**WHAT IS BEING ASKED**.
Please reproduce the full listing exactly, with nothing added.
■ ■ ■
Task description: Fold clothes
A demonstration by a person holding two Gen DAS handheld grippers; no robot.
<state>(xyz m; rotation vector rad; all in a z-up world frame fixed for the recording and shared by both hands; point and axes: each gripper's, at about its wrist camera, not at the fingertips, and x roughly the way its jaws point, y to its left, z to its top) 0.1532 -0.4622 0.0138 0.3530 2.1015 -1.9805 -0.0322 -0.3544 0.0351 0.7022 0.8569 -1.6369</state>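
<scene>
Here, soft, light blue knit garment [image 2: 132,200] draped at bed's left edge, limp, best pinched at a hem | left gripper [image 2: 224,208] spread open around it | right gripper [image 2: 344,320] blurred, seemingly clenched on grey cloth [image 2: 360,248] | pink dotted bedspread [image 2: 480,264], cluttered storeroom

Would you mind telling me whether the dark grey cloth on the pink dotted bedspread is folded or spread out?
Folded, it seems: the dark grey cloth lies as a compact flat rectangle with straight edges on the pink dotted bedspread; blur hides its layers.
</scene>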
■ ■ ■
**RESULT**.
Task description: Fold clothes
A demonstration by a person holding two Gen DAS handheld grippers; no robot.
<state>(xyz m; rotation vector rad; all in a z-up world frame fixed for the recording and shared by both hands; point and axes: each gripper's, at about its wrist camera, not at the fingertips, and x roughly the way its jaws point, y to its left, z to its top) 0.1532 -0.4622 0.0138 0.3530 2.1015 -1.9805 -0.0322 -0.3544 0.0351 0.7022 0.8569 -1.6369</state>
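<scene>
Here, soft, light blue knit garment [image 2: 132,200] draped at bed's left edge, limp, best pinched at a hem | left gripper [image 2: 224,208] spread open around it | right gripper [image 2: 344,320] blurred, seemingly clenched on grey cloth [image 2: 360,248] | pink dotted bedspread [image 2: 480,264], cluttered storeroom

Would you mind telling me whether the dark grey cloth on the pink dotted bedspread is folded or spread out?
Folded, it seems: the dark grey cloth lies as a compact flat rectangle with straight edges on the pink dotted bedspread; blur hides its layers.
</scene>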

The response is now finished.